* WORK ORDER: Could you give the entries again, exactly as written?

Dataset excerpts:
******
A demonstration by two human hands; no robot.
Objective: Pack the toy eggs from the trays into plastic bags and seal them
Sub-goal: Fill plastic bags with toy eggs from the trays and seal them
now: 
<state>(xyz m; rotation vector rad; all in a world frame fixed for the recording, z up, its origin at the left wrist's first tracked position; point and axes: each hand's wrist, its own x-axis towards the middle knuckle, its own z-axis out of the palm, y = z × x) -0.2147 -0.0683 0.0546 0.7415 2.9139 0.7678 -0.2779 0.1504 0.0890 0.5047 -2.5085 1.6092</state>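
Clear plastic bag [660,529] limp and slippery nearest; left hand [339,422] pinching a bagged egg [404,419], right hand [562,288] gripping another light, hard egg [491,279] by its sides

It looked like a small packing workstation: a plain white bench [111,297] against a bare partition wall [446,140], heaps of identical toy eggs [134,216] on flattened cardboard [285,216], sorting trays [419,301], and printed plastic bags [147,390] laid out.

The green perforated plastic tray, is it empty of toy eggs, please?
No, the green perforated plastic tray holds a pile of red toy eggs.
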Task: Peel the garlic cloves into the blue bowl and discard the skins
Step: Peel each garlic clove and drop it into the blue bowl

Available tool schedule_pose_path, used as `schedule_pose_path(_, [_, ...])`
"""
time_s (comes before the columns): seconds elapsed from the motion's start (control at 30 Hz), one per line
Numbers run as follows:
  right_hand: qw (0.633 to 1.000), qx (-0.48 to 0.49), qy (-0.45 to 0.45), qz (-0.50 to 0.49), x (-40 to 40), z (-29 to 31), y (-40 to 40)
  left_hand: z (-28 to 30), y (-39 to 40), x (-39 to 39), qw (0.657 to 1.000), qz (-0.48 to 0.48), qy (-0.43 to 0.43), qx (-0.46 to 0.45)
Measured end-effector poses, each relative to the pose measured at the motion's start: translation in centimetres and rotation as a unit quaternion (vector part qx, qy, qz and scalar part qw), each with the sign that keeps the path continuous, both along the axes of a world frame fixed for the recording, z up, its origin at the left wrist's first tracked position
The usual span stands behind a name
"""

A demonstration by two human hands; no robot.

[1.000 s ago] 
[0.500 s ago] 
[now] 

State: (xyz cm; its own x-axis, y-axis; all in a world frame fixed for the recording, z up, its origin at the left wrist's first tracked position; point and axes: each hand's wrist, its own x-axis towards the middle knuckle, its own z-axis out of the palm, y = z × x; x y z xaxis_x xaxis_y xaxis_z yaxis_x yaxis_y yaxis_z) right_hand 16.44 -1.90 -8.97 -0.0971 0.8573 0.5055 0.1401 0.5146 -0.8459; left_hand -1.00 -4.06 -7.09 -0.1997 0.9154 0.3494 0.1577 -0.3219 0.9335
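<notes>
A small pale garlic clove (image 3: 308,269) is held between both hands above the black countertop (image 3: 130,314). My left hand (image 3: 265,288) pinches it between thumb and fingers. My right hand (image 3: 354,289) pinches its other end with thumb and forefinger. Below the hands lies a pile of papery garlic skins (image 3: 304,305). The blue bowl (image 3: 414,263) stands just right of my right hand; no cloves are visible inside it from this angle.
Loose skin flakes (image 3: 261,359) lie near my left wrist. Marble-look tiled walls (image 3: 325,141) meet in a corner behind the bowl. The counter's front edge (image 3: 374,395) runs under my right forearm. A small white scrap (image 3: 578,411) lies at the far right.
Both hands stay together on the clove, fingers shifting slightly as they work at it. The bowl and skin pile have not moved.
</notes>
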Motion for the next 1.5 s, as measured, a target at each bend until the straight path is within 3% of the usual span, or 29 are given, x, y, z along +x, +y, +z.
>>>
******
* OUTPUT OF THE EXERCISE:
A demonstration by two human hands; no robot.
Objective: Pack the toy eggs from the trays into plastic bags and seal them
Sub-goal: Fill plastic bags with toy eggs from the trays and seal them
now: 
<state>(xyz m; rotation vector rad; all in a world frame fixed for the recording, z up, its origin at the left wrist's first tracked position; point and axes: each hand's wrist, its own x-axis towards the middle knuckle, its own z-axis out of the palm, y = z × x) -0.2147 -0.0683 0.0546 0.7415 2.9139 0.7678 -0.2779 0.1504 0.0890 0.5047 -2.5085 1.6092</state>
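Clear plastic bag [660,529] limp and slippery nearest; left hand [339,422] pinching a bagged egg [404,419], right hand [562,288] gripping another light, hard egg [491,279] by its sides

It looked like a small packing workstation: a plain white bench [111,297] against a bare partition wall [446,140], heaps of identical toy eggs [134,216] on flattened cardboard [285,216], sorting trays [419,301], and printed plastic bags [147,390] laid out.

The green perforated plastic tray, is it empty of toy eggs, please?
No, the green perforated plastic tray holds a pile of red toy eggs.
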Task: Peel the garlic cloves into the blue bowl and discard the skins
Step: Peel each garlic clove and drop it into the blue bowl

Available tool schedule_pose_path, used as `schedule_pose_path(_, [_, ...])`
"""
time_s (comes before the columns): seconds elapsed from the motion's start (control at 30 Hz), one per line
Numbers run as follows:
  right_hand: qw (0.633 to 1.000), qx (-0.48 to 0.49), qy (-0.45 to 0.45), qz (-0.50 to 0.49), x (-40 to 40), z (-29 to 31), y (-40 to 40)
  left_hand: z (-28 to 30), y (-39 to 40), x (-39 to 39), qw (0.657 to 1.000), qz (-0.48 to 0.48), qy (-0.43 to 0.43), qx (-0.46 to 0.45)
Measured end-effector poses, each relative to the pose measured at the motion's start: translation in centimetres and rotation as a unit quaternion (vector part qx, qy, qz and scalar part qw), each with the sign that keeps the path continuous, both along the axes of a world frame fixed for the recording, z up, its origin at the left wrist's first tracked position
The usual span stands behind a name
"""

A demonstration by two human hands; no robot.

[1.000 s ago] 
[0.500 s ago] 
[now] 

State: (xyz cm; its own x-axis, y-axis; all in a world frame fixed for the recording, z up, its origin at the left wrist's first tracked position; point and axes: each hand's wrist, its own x-axis towards the middle knuckle, its own z-axis out of the palm, y = z × x; x y z xaxis_x xaxis_y xaxis_z yaxis_x yaxis_y yaxis_z) right_hand 16.44 -1.90 -8.97 -0.0971 0.8573 0.5055 0.1401 0.5146 -0.8459; left_hand -1.00 -4.06 -7.09 -0.1997 0.9154 0.3494 0.1577 -0.3219 0.9335
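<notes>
A small pale garlic clove (image 3: 308,269) is held between both hands above the black countertop (image 3: 130,314). My left hand (image 3: 265,288) pinches it between thumb and fingers. My right hand (image 3: 354,289) pinches its other end with thumb and forefinger. Below the hands lies a pile of papery garlic skins (image 3: 304,305). The blue bowl (image 3: 414,263) stands just right of my right hand; no cloves are visible inside it from this angle.
Loose skin flakes (image 3: 261,359) lie near my left wrist. Marble-look tiled walls (image 3: 325,141) meet in a corner behind the bowl. The counter's front edge (image 3: 374,395) runs under my right forearm. A small white scrap (image 3: 578,411) lies at the far right.
Both hands stay together on the clove, fingers shifting slightly as they work at it. The bowl and skin pile have not moved.
</notes>
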Motion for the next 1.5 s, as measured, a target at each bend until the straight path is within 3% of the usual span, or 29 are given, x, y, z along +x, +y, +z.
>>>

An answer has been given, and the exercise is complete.